My goal in this post isn't to focus on conditions in my school in particular, or my personal struggles, but instead to discuss Cornell's role in this rapidly expanding movement.

Eleven percent of Cornell's class of 2010 applied to Teach For America. To those who - like me - have become troubled by the heavy emphasis among Cornell students on working on Wall Street or going to law school, this may seem to be good news. But I do not think that we are seeing a significant shift in the mindsets of these types of students. Yes, many of the pre-moneymaker students are applying to TFA, but I don't think that they're the ones who make it through. They are the pals of the Harvard student interviewed in the Times article who "says one of her closest friends wanted to do Teach for America, but was rejected and had to 'settle' for University of Virginia Law School." My hypothesis is that TFA's application numbers are being driven up in part by graduates who balk at the current business and law climates, but that TFA membership is still primarily filled by the idealistic, self-sacrificing types who are, in the end, the only ones who can actually make a difference in the worst parts of America.

As this is a Cornell-interest blog, I would love to be able to write that Cornell has prepared me well for this experience. While I'm not sure that much of anything could have prepared me, the stimulating seminars in McGraw and Goldwin Smith haven't been particularly applicable.

The best comparison I can draw involves those nights - familiar to many in A&S - when you have a paper due at 10:10 that you don't get around to starting until the night before. With the help of music, caffeine, whatever else, you stay up until 4, grab a few hours of sleep, and stumble into your class to drop off the paper. "Cornell is so tough," you think to yourself as you return home immediately after class to nap and rest up for that night's partying.

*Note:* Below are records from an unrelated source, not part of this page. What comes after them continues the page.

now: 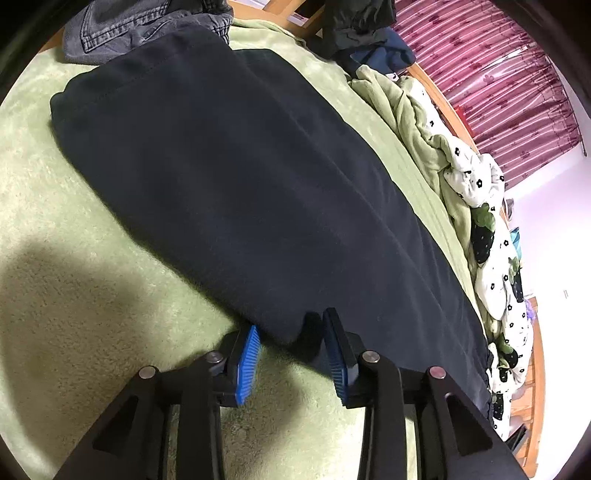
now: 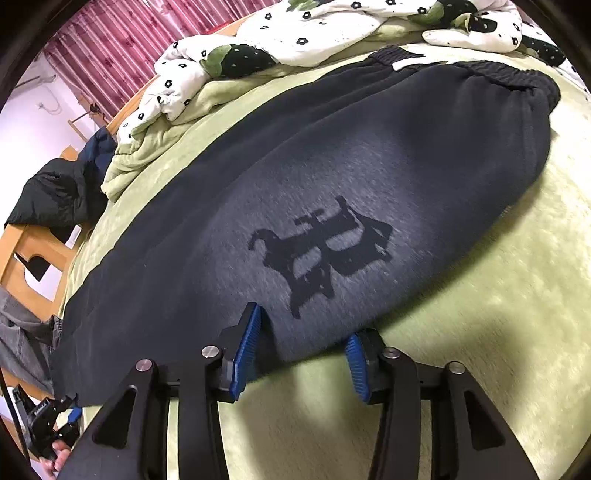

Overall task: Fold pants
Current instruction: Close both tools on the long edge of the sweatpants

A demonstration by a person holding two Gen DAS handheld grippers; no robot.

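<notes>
Lying flat on green blanket [image 1: 74, 229] of bed, dark pants [image 1: 240, 177] stretch lengthwise; left claw [image 1: 291, 328] and right claw [image 2: 304, 338], each parted, straddle near edge, pads not pinching cloth.

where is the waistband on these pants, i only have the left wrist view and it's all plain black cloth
Observer: The right wrist view shows the elastic waistband at the far end of the pants, next to the flowered quilt.
Operator: anything printed on that side
Observer: Yes, a dark gothic-style print sits on a faded grey patch, just beyond the right gripper.
Operator: is that gripper holding the cloth
Observer: No. Its jaws stand open with the near edge of the pants between them, and the pads are not pressing on it.
</notes>
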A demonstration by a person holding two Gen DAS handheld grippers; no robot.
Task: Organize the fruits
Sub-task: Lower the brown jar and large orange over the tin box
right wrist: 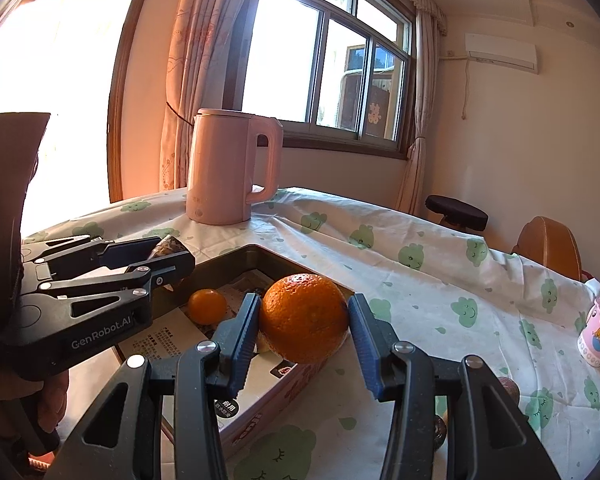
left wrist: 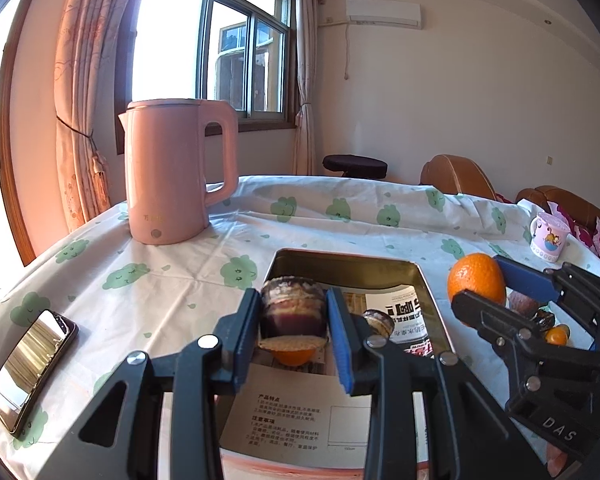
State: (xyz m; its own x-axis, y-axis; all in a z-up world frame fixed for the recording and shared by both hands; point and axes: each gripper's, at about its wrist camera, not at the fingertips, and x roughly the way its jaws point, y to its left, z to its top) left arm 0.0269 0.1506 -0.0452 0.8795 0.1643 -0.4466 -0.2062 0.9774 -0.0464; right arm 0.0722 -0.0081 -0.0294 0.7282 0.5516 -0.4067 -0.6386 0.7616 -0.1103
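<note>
- Over the open tin [left wrist: 428,280], in the left wrist view, the left gripper [left wrist: 294,322] has its jaws drawn in on a dark purple fruit [left wrist: 292,308], wrinkled and mottled like a passion fruit, pinched across its middle by the 2 blue pads; the fruit hangs above a small orange [left wrist: 293,354] that lies on the printed paper lining the tin.
- Also in that view, the right gripper [left wrist: 496,280] carries a large orange [left wrist: 476,282] just beside the tin's right rim; more small fruit [left wrist: 556,335] lies beyond it on the tablecloth [left wrist: 172,280]; a pink kettle [left wrist: 172,172], a phone [left wrist: 32,364] and a cup [left wrist: 548,236] stand well apart.
- In the right wrist view, the right gripper [right wrist: 304,320] clamps the large orange [right wrist: 304,318] at its widest girth, over the near rim of the tin [right wrist: 236,254]; a small orange [right wrist: 207,306] sits inside; the left gripper [right wrist: 176,256] holds the dark purple fruit [right wrist: 168,246] above the tin's far side.
- Handling, as a judgement: the large orange looks firm, fairly heavy and round, so it may roll once set down; the hold across its widest part suits it.
- The dark purple fruit looks light, with a thin, dented shell; a gentle squeeze across its middle should do, since hard pressure could crack it.
</note>
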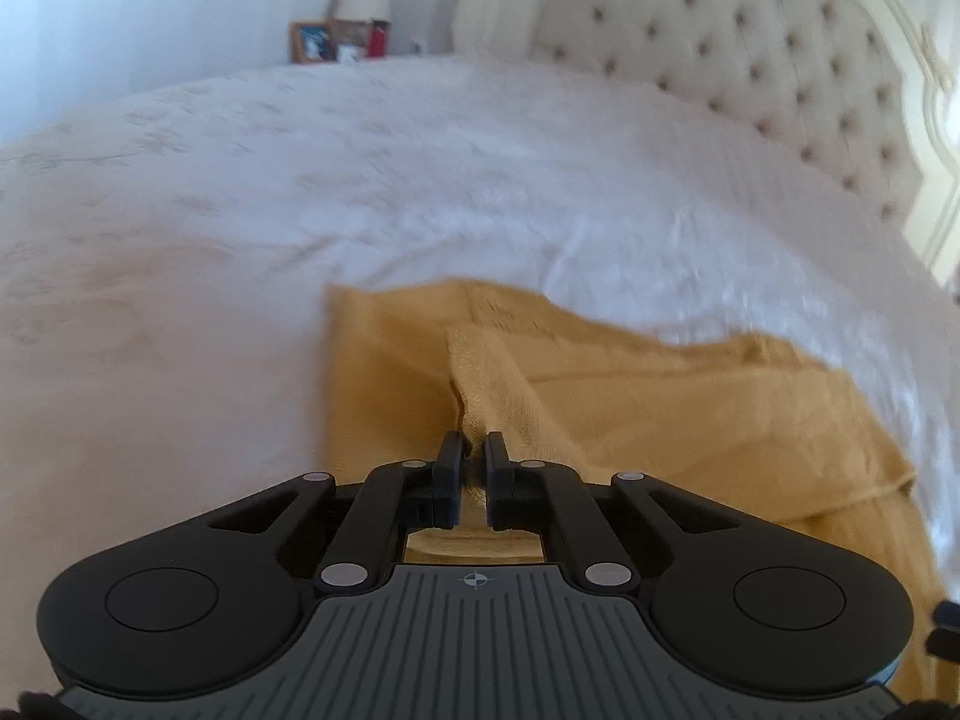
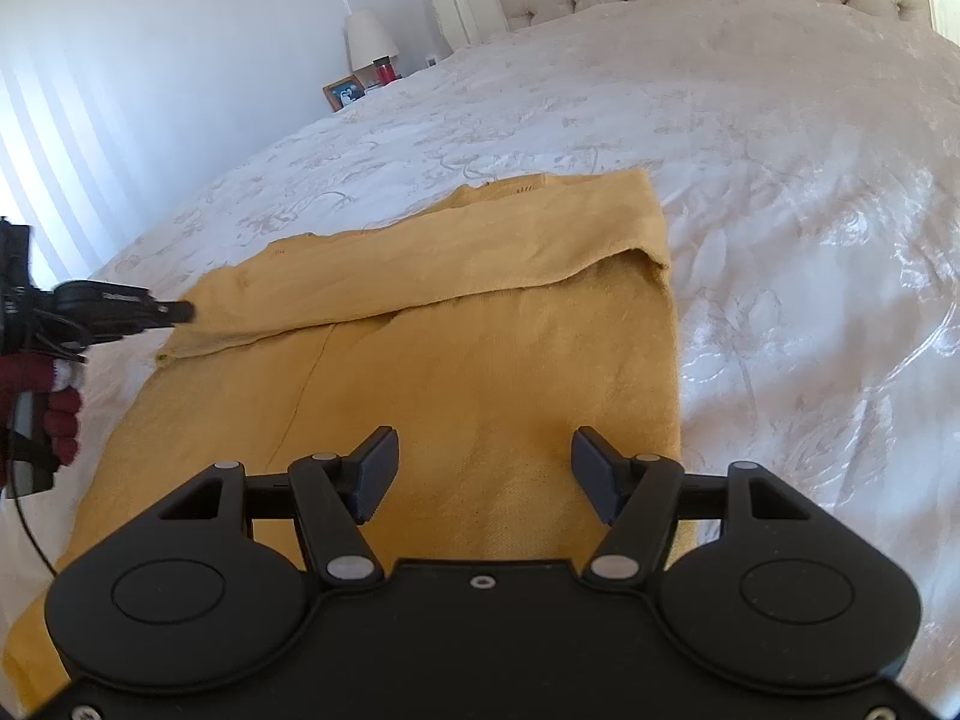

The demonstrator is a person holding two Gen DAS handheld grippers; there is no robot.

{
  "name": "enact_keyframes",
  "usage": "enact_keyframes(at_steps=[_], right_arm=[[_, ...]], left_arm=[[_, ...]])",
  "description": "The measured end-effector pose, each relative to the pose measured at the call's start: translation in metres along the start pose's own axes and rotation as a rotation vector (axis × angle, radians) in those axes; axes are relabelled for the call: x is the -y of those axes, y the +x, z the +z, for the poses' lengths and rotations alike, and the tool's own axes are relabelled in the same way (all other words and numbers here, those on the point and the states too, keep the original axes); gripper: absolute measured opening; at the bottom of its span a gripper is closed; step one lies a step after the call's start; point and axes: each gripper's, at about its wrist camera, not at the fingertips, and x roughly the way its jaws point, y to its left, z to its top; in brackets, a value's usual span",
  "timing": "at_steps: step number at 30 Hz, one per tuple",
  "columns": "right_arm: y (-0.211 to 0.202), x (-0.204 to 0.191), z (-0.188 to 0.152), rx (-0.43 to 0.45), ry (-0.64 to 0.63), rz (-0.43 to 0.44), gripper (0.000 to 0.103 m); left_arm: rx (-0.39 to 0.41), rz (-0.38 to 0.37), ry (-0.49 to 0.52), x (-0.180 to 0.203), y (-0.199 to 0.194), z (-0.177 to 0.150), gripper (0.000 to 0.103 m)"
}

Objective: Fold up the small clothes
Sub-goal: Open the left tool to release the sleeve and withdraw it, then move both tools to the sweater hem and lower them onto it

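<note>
The left gripper (image 1: 474, 450) is clamped on a fold of the yellow garment (image 2: 480, 360) at its left edge, angled downward, held by a hand in a dark red glove (image 2: 57, 414). The right gripper (image 2: 483, 468) hovers above the garment's near end, tilted down, jaws spread wide and gripping nothing.

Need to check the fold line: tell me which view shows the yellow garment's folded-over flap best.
Right wrist view: the flap lies across the yellow garment with its whole edge visible. Left wrist view shows only a blurred bunch of cloth pinched in the left gripper.
</note>
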Motion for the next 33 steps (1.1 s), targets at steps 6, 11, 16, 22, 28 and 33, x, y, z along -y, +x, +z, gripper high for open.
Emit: enact_keyframes(at_steps=[6,11,16,22,28,33], right_arm=[[0.011,0.005,0.023,0.029,-0.038,-0.028,0.068],[0.033,0.012,0.063,0.087,-0.051,-0.049,0.068],[0.073,0.023,0.09,0.079,-0.035,-0.041,0.067],[0.111,0.044,0.081,-0.024,-0.003,-0.151,0.065],[0.108,0.046,0.077,-0.025,-0.036,-0.161,0.063],[0.096,0.044,0.079,-0.037,-0.05,-0.16,0.068]], left_arm=[[-0.044,0.019,0.025,-0.012,-0.001,-0.005,0.008],[-0.069,0.088,0.039,-0.01,0.001,-0.008,0.01],[0.088,0.178,0.088,0.006,-0.012,0.001,0.048],[-0.026,0.166,0.099,0.008,0.025,-0.001,0.049],[-0.052,0.245,0.116,-0.002,0.043,-0.009,0.082],[-0.066,0.182,0.039,-0.011,0.019,-0.005,0.082]])
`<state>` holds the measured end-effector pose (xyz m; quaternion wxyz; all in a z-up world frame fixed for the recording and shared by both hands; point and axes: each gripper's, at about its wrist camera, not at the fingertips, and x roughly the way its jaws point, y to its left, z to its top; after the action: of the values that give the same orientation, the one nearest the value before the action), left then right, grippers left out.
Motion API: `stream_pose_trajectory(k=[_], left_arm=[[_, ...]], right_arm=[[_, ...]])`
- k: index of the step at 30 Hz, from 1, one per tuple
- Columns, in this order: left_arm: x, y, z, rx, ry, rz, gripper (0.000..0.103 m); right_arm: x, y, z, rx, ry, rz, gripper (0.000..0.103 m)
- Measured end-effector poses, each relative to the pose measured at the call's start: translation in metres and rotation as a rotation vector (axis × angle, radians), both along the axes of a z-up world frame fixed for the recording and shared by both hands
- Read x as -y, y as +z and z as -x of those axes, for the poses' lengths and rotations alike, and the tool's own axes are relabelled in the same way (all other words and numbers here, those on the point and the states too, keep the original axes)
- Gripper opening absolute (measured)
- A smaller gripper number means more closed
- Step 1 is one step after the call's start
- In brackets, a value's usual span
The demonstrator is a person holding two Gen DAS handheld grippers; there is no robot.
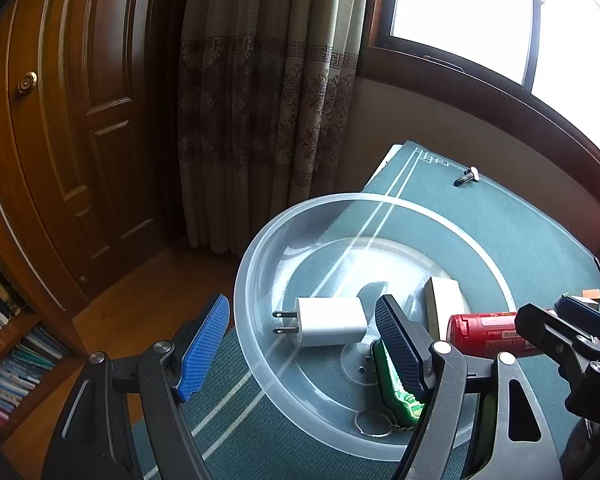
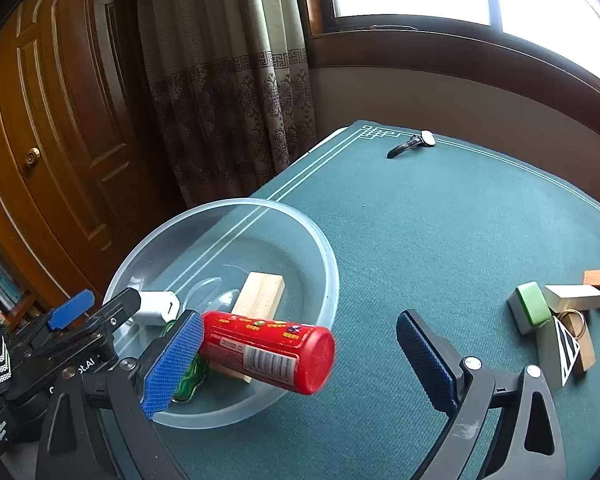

Now, picture that kind of stress on a nightly basis, when you have a tremendous amount of preparation to do for the next morning. However, you can't just drop off the work and go home to sleep. Instead, you wake up at 5 a.m. to stand in front of a succession of large classes of students who will expose your weaknesses and challenge your control of the classroom.

I do not wish to dissuade Cornell students - or anyone else - interested in teaching in a high-need area. We need more people working to close the achievement gap. Just know that as hard as you are working on that senior thesis, those problem sets, or that prelim, teaching would be much more difficult.

Cornell's emergence as a TFA pipeline is probably due to a combination of four factors. First, the poor outlook for jobs in business and law hits at two of the major areas of interest for Cornell students, and the perceived lack of jobs gets students interested in other options. Second, many Cornell students grew up near major East Coast cities and have seen the poverty in these communities. Third, Cornell has a large Greek system, and TFA seems to like applicants with Greek leadership experience. Fourth, this trend is compounding. As more Cornellians apply, TFA dedicates more resources to trying to get more Cornellians to apply, and younger students hear about older students who are applying.

I will close by offering two suggestions. The first is for the university. Since so many Cornellians are applying to TFA, why not offer a course specifically about the achievement gap, or about the relations at the district level between unions and groups like TFA? At least students might be better informed about the issues before they submit their applications. The second is to students who apply for TFA or similar programs. Before you make a decision, do your best to arrange an opportunity to observe a classroom in a high-need environment. It can be rough out here.